## Exercise
Give the data below again exactly as written, without its pictures.

## Collected data
#####
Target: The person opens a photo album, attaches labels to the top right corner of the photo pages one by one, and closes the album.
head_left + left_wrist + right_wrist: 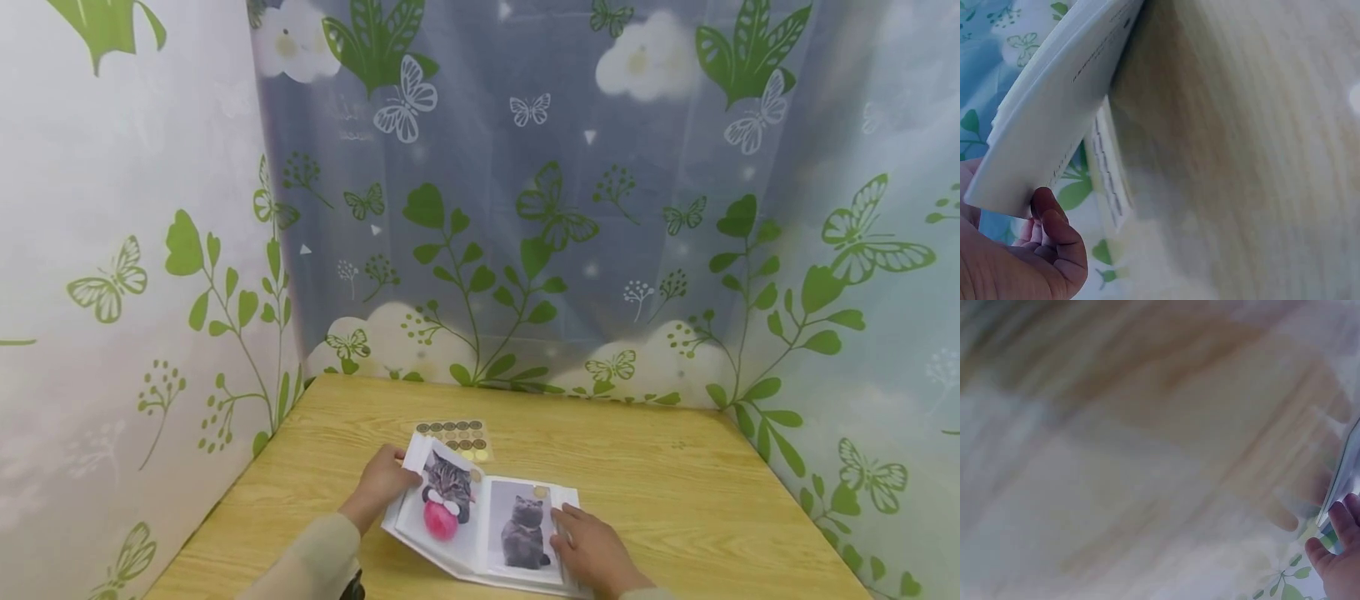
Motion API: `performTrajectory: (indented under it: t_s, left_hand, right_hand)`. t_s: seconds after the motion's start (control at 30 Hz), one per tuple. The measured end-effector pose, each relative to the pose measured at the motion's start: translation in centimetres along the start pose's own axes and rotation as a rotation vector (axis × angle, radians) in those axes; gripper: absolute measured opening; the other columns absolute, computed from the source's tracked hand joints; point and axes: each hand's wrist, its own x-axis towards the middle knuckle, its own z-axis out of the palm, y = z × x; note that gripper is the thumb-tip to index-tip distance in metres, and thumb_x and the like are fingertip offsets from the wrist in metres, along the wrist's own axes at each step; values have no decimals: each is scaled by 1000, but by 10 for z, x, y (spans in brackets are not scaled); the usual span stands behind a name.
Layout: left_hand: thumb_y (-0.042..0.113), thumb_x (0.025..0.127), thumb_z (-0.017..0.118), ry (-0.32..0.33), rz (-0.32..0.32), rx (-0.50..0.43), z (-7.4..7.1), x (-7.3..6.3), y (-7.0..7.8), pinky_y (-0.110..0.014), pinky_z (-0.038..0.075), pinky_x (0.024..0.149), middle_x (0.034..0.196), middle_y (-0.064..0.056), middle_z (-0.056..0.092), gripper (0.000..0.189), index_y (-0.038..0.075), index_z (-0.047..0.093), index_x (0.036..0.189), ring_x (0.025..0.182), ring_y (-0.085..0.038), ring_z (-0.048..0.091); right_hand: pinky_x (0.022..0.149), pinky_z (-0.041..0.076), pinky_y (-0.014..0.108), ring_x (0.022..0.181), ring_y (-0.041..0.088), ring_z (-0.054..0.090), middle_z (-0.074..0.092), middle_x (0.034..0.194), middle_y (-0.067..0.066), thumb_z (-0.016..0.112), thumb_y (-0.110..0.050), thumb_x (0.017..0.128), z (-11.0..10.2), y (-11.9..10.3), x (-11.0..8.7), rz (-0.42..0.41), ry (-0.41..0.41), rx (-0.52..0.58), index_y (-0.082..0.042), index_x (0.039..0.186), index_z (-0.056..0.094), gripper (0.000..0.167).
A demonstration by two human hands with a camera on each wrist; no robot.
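Observation:
An open photo album (483, 517) with white pages lies at the front middle of the table in the head view. Its left page shows a striped cat picture (447, 492) with a pink ball; on the right page is a grey cat picture (522, 527). My left hand (384, 483) grips the album's left edge, holding that side tilted up. From the left wrist view, curled fingers (1063, 240) meet the lower corner of the white cover (1047, 125). My right hand (596, 546) rests its fingers on the right page's outer edge, the thumb apart in the right wrist view.
A sheet of round stickers (453, 437) lies just behind the album, partly covered by its raised left side. The wood-grain table (645, 467) is enclosed by patterned cloth walls (480, 250) at the back and both sides.

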Motion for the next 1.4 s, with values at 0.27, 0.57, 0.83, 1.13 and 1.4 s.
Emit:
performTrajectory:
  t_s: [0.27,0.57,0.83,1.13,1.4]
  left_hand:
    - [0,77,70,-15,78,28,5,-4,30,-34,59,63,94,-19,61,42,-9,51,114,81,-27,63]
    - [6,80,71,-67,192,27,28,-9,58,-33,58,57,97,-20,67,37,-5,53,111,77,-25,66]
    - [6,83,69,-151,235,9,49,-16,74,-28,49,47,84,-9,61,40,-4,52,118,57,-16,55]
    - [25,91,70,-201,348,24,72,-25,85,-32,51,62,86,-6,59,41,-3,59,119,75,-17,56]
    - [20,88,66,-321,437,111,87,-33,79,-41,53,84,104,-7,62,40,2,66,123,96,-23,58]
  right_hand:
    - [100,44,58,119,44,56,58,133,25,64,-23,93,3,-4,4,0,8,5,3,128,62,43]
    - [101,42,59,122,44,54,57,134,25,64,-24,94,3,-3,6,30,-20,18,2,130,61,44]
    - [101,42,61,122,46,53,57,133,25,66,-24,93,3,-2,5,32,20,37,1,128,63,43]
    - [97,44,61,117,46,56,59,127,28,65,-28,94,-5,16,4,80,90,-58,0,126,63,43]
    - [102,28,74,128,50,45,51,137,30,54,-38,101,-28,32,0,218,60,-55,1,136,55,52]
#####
## Your response
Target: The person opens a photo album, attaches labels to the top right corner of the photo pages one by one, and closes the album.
head_left + left_wrist + right_wrist: 
Motion API: `performTrajectory: (indented under it: t_s, left_hand, right_hand)`. t_s: seconds after the motion's start (control at 30 Hz), one per tuple. The measured end-effector pose, each relative to the pose measured at the motion's start: translation in centimetres along the start pose's own axes and rotation as a rotation vector (axis × angle, radians) in those axes; gripper: absolute measured opening; the other columns absolute, computed from the source's tracked hand joints; point and axes: each hand's wrist, its own x-axis towards the middle knuckle, its own z-axis out of the palm, y = z × x; note that gripper is the thumb-tip to index-tip distance in metres, and thumb_x and the like are fingertip offsets from the wrist in metres, along the wrist's own axes at each step; values have no decimals: each is scaled by 1000, but by 10 for z, x, y (spans in brackets are not scaled); the usual span stands behind a name.
Layout: left_hand: thumb_y (-0.042..0.113), thumb_x (0.025..0.127), thumb_z (-0.017..0.118), ry (-0.32..0.33), rz (-0.32..0.32), rx (-0.50..0.43), z (-7.4..7.1), x (-7.3..6.3), y (-7.0..7.8), pinky_y (-0.110..0.014), pinky_z (-0.038..0.075), pinky_x (0.024..0.149), middle_x (0.034..0.196), middle_y (-0.064..0.056), middle_z (-0.056..0.092), gripper (0.000..0.189), index_y (-0.038..0.075), index_z (-0.047..0.093), index_x (0.036..0.189), ring_x (0.025..0.182), ring_y (-0.085..0.038), ring_z (-0.048..0.091); right_hand: pinky_x (0.022..0.149), pinky_z (-0.041..0.076), pinky_y (-0.014..0.108), ring_x (0.022..0.181), ring_y (-0.041..0.088), ring_z (-0.054..0.090), middle_z (-0.074..0.092), middle_x (0.034..0.194), middle_y (-0.067..0.066), thumb_z (-0.016..0.112), thumb_y (-0.110..0.050), thumb_x (0.017..0.128), z (-11.0..10.2), y (-11.9..10.3), x (-11.0..8.7), rz (-0.42..0.41), ry (-0.41..0.41), rx (-0.52..0.58), index_y (-0.082..0.042), index_x (0.039..0.186), index_z (-0.056..0.094), gripper (0.000..0.167).
A demonstration by two human hands with a camera on each wrist; no robot.
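Observation:
An open photo album (483, 517) with white pages lies at the front middle of the table in the head view. Its left page shows a striped cat picture (447, 492) with a pink ball; on the right page is a grey cat picture (522, 527). My left hand (384, 483) grips the album's left edge, holding that side tilted up. From the left wrist view, curled fingers (1063, 240) meet the lower corner of the white cover (1047, 125). My right hand (596, 546) rests its fingers on the right page's outer edge, the thumb apart in the right wrist view.
A sheet of round stickers (453, 437) lies just behind the album, partly covered by its raised left side. The wood-grain table (645, 467) is enclosed by patterned cloth walls (480, 250) at the back and both sides.
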
Motion for the next 1.4 s, with values at 0.27, 0.57, 0.83, 1.13 and 1.4 s.
Emit:
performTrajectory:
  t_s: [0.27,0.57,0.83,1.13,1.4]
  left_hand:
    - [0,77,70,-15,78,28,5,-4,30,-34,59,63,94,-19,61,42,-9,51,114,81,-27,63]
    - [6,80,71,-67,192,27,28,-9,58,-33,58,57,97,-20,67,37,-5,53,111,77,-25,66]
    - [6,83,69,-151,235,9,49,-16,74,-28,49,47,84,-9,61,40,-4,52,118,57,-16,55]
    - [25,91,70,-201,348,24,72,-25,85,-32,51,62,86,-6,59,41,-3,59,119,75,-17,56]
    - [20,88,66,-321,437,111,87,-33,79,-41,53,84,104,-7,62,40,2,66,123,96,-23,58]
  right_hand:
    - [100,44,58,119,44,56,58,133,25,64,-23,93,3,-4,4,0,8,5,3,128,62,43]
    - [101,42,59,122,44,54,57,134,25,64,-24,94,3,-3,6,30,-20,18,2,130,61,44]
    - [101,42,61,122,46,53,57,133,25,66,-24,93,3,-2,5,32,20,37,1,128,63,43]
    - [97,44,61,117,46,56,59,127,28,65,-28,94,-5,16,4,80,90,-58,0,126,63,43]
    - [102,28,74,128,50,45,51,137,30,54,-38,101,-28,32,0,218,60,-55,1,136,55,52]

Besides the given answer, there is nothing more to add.